Sulfur dioxide


Selenium dioxide

  • Sulfurous acid
  • Tellurium dioxide
  • Sulfur dioxide ]

    Occurrence


    Sulfur dioxide is found on Earth and exists in very small concentrations and in the atmosphere at about 1 ppm.[]

    On other planets, sulfur dioxide can be found in various concentrations, the nearly significant being the atmosphere of Venus, where it is for the third-most abundant atmospheric gas at 150 ppm. There, it reacts with water to realise clouds of sulfuric acid, and is a key component of the planet's global atmospheric sulfur cycle and contributes to global warming. It has been implicated as a key agent in the warming of early Mars, with estimates of concentrations in the lower atmosphere as high as 100 ppm, though it only exists in trace amounts.
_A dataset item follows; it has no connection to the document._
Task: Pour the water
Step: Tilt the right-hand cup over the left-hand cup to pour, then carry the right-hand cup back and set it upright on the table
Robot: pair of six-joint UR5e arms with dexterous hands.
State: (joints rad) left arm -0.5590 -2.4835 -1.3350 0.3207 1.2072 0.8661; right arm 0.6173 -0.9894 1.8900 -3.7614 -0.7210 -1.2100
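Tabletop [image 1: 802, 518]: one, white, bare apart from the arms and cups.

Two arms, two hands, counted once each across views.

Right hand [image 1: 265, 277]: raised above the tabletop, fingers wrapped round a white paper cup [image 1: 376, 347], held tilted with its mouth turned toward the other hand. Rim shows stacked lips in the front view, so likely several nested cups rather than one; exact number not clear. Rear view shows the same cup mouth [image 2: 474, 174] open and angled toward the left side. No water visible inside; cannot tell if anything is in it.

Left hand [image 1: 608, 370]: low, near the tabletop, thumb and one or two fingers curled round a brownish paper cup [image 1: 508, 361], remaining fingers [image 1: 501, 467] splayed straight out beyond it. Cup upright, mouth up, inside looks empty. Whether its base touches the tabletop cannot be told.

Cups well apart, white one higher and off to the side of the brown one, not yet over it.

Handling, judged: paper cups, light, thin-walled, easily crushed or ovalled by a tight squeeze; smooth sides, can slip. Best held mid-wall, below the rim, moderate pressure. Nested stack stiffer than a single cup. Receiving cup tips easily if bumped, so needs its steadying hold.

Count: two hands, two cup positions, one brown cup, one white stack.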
On both Venus and Mars, as on Earth, its primary source is thought to be volcanic. The atmosphere of Io, a natural satellite of Jupiter, is 90% sulfur dioxide and trace amounts are thought to also throw up in the atmosphere of Jupiter.

    As an ice, it is for thought to exist in abundance on the Galilean moons—as subliming ice or frost on the trailing hemisphere of Io, and in the crust and mantle of Europa, Ganymede, and Callisto, possibly also in liquid defecate and readily reacting with water.